El Pantano Perenne ocupa una vasta región del sur de Casskia, donde la tierra firme se disuelve en una red interminable de marismas, canales traicioneros y bosques ahogados. La niebla permanente que cubre sus aguas ha dado nombre al lugar y alimenta la fama de que el pantano cambia de forma con las estaciones, tragándose caminos, aldeas y hasta caravanas enteras sin dejar rastro. Los viajeros hablan de luces que flotan entre los juncos, de sombras que caminan sobre la superficie del agua y de criaturas cuyo parentesco con cualquier especie conocida es, como poco, dudoso.

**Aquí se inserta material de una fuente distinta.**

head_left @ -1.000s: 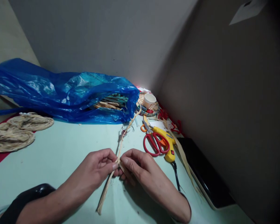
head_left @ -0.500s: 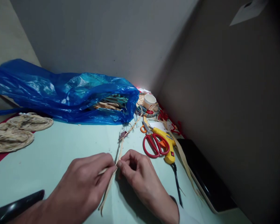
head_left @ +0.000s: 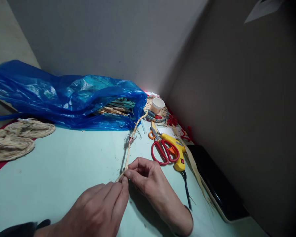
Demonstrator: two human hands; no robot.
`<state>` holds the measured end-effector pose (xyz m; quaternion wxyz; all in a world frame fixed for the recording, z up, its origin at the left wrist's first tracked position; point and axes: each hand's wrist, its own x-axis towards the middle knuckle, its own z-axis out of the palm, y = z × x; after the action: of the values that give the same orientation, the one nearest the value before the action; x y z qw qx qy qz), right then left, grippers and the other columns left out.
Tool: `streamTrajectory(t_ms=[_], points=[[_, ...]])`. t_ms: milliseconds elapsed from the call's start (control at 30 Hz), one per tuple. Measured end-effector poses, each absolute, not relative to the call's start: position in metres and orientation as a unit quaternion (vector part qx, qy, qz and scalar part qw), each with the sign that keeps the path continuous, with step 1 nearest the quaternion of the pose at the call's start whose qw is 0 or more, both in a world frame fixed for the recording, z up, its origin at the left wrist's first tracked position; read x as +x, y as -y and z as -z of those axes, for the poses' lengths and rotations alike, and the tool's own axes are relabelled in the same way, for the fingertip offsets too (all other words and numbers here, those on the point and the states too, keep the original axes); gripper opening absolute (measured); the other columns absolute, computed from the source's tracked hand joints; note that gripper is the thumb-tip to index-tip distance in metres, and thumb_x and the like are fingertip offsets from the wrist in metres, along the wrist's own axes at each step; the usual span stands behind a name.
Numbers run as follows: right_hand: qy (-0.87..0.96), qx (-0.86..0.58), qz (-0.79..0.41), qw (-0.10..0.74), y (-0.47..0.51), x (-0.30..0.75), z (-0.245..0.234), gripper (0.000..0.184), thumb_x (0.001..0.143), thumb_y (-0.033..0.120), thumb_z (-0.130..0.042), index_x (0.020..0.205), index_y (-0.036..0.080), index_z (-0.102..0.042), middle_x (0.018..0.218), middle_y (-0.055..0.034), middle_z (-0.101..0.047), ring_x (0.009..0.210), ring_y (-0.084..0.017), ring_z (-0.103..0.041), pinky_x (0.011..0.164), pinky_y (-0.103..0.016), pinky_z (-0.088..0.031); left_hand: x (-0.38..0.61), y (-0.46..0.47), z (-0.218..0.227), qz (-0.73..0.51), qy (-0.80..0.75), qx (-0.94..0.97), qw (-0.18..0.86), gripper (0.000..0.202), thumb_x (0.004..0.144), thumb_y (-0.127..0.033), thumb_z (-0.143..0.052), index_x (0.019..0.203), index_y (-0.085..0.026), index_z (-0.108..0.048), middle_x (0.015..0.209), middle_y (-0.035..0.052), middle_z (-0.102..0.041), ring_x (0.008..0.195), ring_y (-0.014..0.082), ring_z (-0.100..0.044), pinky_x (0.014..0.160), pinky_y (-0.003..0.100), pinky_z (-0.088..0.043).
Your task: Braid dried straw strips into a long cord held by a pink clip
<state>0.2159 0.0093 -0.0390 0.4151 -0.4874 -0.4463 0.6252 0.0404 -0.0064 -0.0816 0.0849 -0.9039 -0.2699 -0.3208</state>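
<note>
A thin, pale straw cord (head_left: pixel 128 154), twisted or braided, runs from beside the blue bag down to my hands. My right hand (head_left: pixel 148 181) pinches it between thumb and forefinger. Close below, my left hand (head_left: pixel 101 205) is closed on the strands at the cord's near end; its palm and the loose tails are hidden. Under the cord, farther up, lies a small dark red binder clip (head_left: pixel 130 139) with wire handles; I cannot tell whether it grips the cord.
Red-handled scissors (head_left: pixel 164 151) and a yellow glue gun (head_left: pixel 179 158) lie to the right, beside a black flat device (head_left: pixel 214 184). Behind are a blue plastic bag (head_left: pixel 64 95) of straw strips and a woven basket (head_left: pixel 164 115) with a white cup (head_left: pixel 158 104). Woven soles (head_left: pixel 13 148) lie left.
My left hand has moved down and toward me, turning over, and the loose strand ends have gone from sight beneath it. My right hand stays nearly in place, still pinching the cord.
</note>
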Motion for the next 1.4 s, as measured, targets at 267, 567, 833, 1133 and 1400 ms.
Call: streamTrajectory(t_ms=[267, 567, 833, 1133, 1400], points=[[0.428, -0.472, -0.646, 0.42, -0.007, 0.216, 0.036, 0.027, 0.069, 0.03, -0.081, 0.077, 0.016, -0.06, 0.06, 0.0058, -0.054, 0.055, -0.008, -0.046, 0.057, -0.021, -0.037, 0.044, -0.03, 0.03, 0.238, 0.452, -0.717, -0.474, 0.019, 0.087, -0.04, -0.059, 0.087, -0.021, -0.064, 0.081, 0.0047, -0.067, 0.074, 0.0221, -0.062, 0.069, 0.032, -0.048], [0.437, -0.511, -0.632, 0.386, -0.005, 0.217, 0.031, 0.008, 0.078, 0.012, -0.069, 0.08, 0.013, -0.061, 0.067, 0.0016, -0.059, 0.062, -0.009, -0.049, 0.059, -0.021, -0.036, 0.049, -0.039, 0.034, 0.201, 0.427, -0.585, -0.66, 0.019, 0.079, -0.039, -0.061, 0.082, -0.02, -0.064, 0.073, 0.0, -0.06, 0.068, 0.0171, -0.05, 0.063, 0.028, -0.041], [0.521, -0.547, -0.559, 0.341, -0.002, 0.219, 0.037, 0.012, 0.083, 0.024, -0.065, 0.076, 0.015, -0.062, 0.066, 0.0004, -0.06, 0.061, -0.011, -0.047, 0.056, -0.022, -0.035, 0.051, -0.04, 0.045, 0.248, 0.478, -0.553, -0.636, 0.022, 0.074, -0.039, -0.068, 0.072, -0.019, -0.059, 0.057, -0.0064, -0.051, 0.055, 0.0123, -0.044, 0.055, 0.025, -0.032], [0.59, -0.532, -0.532, 0.292, -0.003, 0.226, 0.032, 0.016, 0.088, 0.025, -0.056, 0.074, 0.017, -0.059, 0.066, -0.004, -0.071, 0.057, -0.012, -0.052, 0.056, -0.022, -0.038, 0.053, -0.038, 0.04, 0.234, 0.477, -0.531, -0.66, 0.017, 0.074, -0.035, -0.065, 0.071, -0.018, -0.06, 0.059, 0.0032, -0.071, 0.056, 0.0143, -0.05, 0.054, 0.025, -0.031], [0.654, -0.57, -0.419, 0.269, -0.001, 0.219, 0.033, 0.015, 0.083, 0.023, -0.055, 0.069, 0.019, -0.054, 0.063, -0.0009, -0.062, 0.056, -0.013, -0.05, 0.052, -0.022, -0.033, 0.057, -0.041, 0.048, 0.274, 0.463, -0.526, -0.658, 0.026, 0.071, -0.039, -0.071, 0.065, -0.019, -0.055, 0.049, -0.0087, -0.045, 0.046, 0.0085, -0.028, 0.047, 0.023, -0.018]])
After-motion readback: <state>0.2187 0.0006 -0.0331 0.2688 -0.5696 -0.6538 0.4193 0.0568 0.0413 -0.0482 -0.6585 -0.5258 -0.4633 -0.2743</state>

Pese a su reputación mortal, el Pantano Perenne atrae desde hace siglos a exploradores y estudiosos por los rumores de ruinas enterradas bajo el fango: restos de civilizaciones desaparecidas que, según algunas leyendas, manejaban artes arcanas muy por encima de las actuales. Columnas hundidas, murales desgastados y artefactos imposibles han sido hallados de forma aislada, lo suficiente para despertar la codicia pero no para explicar el origen de aquel reino perdido. Algunos creen que los mismos peligros del pantano; bestias mutadas, espíritus enojados, tormentas súbitas; son herencia de aquel antiguo poder, todavía latente bajo las aguas.